Market Report: Bargain hunters peg their hopes on British Land

British Land strengthened as the wider market tried but failed to recover from Friday's losses, with bargain hunters sensing a buying opportunity ahead of the FTSE 100-listed property group's full-year results.

The stock gained 9.1p to 433.3p after Panmure Gordon turned positive on valuation grounds. The broker said that not only did the property group benefit from a portfolio of good quality assets rented out on long leases with few upcoming breaks or expiries, but that it boasted a strong balance sheet with a relatively low loan-to-value ratio. This, coupled with the 6.1 per cent dividend yield and the fact that the stock trades at a 15 per cent discount to forecast net asset values, pointed to an "excellent investment proposition" at current levels.

"British Land has the flexibility and firepower to take advantage of market conditions and make acquisitions which will provide additional growth in earnings and dividends beyond that which is forecast in our models," Panmure said ahead of the company's full-year figures, due this morning.

overall, the benchmark FTSE 100 was flat at 5,262.54, down 0.3 points, as investors remained wary of piling into equities. The mid-cap FTSE 250 index was worse off, easing by 90.87 points to 9,932.03, with easyJet claiming the wooden spoon on worries about the return of the Icelandic ash cloud.

The budget airline, which closed 24.7p lower at 391p, was also unsettled by the recent departure of Sir Stelios Haji-Ioannou, the group's founder who stepped down from the board last week. Responding to the news, Deutsche Bank stuck to its "buy" view, but said: "Whilst our valuation is unchanged, there is considerable downside risk following the resignation of Stelios and his comments on strategy."

Back with the blue chips., BP was flat, easing by a mere 0.3p to 529.9p, despite the oil major saying that it had made some inroads in containing the Gulf of Mexico spill. The stock was also the subject of a new circular from Bank of America Merrill Lynch, whose analysts reiterated their "buy" recommendation. The broker did, however, warn on the pressures facing the group, saying that "while some progress is being made on containing the spill, the political and environment pressure is mounting on BP".

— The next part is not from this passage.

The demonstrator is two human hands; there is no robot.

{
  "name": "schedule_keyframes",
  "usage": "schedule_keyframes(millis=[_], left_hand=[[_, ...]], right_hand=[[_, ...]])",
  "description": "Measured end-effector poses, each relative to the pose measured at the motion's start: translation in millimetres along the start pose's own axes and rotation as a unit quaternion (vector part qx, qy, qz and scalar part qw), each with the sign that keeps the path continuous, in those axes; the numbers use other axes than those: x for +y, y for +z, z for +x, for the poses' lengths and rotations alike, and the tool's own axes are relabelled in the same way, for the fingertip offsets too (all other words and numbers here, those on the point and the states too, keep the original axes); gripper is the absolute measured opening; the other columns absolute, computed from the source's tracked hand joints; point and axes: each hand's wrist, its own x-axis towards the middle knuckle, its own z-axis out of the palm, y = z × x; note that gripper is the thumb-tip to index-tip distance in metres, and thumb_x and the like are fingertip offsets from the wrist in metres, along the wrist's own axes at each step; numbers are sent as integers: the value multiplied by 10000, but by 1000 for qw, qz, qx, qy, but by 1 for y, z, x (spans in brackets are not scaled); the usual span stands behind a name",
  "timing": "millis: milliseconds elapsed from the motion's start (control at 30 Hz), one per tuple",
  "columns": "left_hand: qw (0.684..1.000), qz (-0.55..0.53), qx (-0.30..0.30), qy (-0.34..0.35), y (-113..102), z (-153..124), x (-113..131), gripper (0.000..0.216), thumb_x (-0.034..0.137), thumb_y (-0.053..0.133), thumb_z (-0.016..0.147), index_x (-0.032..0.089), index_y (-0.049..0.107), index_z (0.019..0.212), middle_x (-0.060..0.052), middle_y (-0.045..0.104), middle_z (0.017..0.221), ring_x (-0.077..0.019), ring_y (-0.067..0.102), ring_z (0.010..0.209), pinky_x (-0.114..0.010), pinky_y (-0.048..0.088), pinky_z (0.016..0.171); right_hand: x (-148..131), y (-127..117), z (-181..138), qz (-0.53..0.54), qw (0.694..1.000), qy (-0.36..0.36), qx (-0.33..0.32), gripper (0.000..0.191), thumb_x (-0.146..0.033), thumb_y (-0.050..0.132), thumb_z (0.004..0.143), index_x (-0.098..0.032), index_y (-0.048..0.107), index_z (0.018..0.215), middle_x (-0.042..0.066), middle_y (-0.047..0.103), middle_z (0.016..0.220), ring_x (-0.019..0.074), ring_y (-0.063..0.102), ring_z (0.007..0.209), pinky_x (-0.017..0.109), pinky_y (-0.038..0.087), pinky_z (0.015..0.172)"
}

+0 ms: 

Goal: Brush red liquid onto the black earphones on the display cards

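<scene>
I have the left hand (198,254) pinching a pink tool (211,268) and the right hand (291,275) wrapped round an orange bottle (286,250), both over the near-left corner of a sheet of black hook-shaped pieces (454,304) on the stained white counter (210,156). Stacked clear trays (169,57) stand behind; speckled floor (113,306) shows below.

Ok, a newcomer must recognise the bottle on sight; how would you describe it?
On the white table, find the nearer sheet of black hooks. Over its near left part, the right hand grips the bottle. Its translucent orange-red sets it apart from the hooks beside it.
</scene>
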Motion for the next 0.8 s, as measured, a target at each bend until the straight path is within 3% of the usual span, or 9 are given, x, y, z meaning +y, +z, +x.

Other oil-related stocks managed to avoid slipping into negative territory, with BG, up 8.5p at 1,036.5p, and Royal Dutch Shell, up 3p at 1,856.5p, standing firm despite some softening in crude prices. Cairn Energy led the blue-chip exploration and production plays, rising by 5.5p to 395.4p, while Tullow Oil gained 5p to close at 1,113p.

Mining stocks were mixed, with parts of the sector easing against the backdrop of uninspiring movements on the commodity markets. Xstrata, for instance, was 20.7p behind at 988.8p, while Kazakhmys lost 35p to 1,201p. Rio Tinto was also weak, shedding 3 per cent, or 95.5p, to 3,114.5p. Randgold Resources, on the other hand, finished 95p ahead at 6,105p as the gold price steadied following recent gains. The yellow metal, the traditional hedge against economic stress and the threat of inflation, touched record highs last week as investors sought cover from the European debt crisis.

Severn Trent received a boost from JP Morgan Cazenove, adding 8p to 1,136p after the broker said the water sector was "fundamentally" attractive. Looking ahead to the upcoming results round, JP Morgan suggested that investors were likely to be pleased with the news on payouts, with yields on final dividends alone expected to be "between 3 and 4.5 per cent".

The sector may also receive a boost from EDF's sale of its UK electricity distribution business, which is expected to be finalised by the end of next month. The broker reckons that EDF could achieve a 10 per cent-plus premium in terms of enterprise value to regulated asset value (RAV), which would have a positive read-across to the water sector where stocks currently trade in line with forecast RAV.

The newspaper publisher Trinity Mirror, which slumped after disappointing the market with an update last week, was steady, closing 0.4p firmer at 112.7p after UBS said the sell-off was "unjustified". The broker argued that while Trinity's statement was indeed "relatively lacklustre", the update was unlikely to spark a significant change in consensus forecasts. Moreover, the valuation is undemanding, with Trinity trading at a discount to its historical range, UBS said, recommending the stock over Johnston Press, which was 7.1 per cent, or 1.75p, weaker at 22.75p last night.

further afield, the semiconductors group Wolfson Microelectronics rose by 11.5p to 177.75p following positive feedback from an analyst and investor outing on Friday. Citigroup reiterated its "buy" view, saying that the presentations left it feeling more confident about Wolfson's competitive position.

At the same time, the company appeared to have learnt how to retain customers, the broker added, noting: "In addition to greater reuse of R&D [research & development] across teams to keep product innovation ahead of competition, Wolfson is now engaging with its customers at a much earlier stage of device design."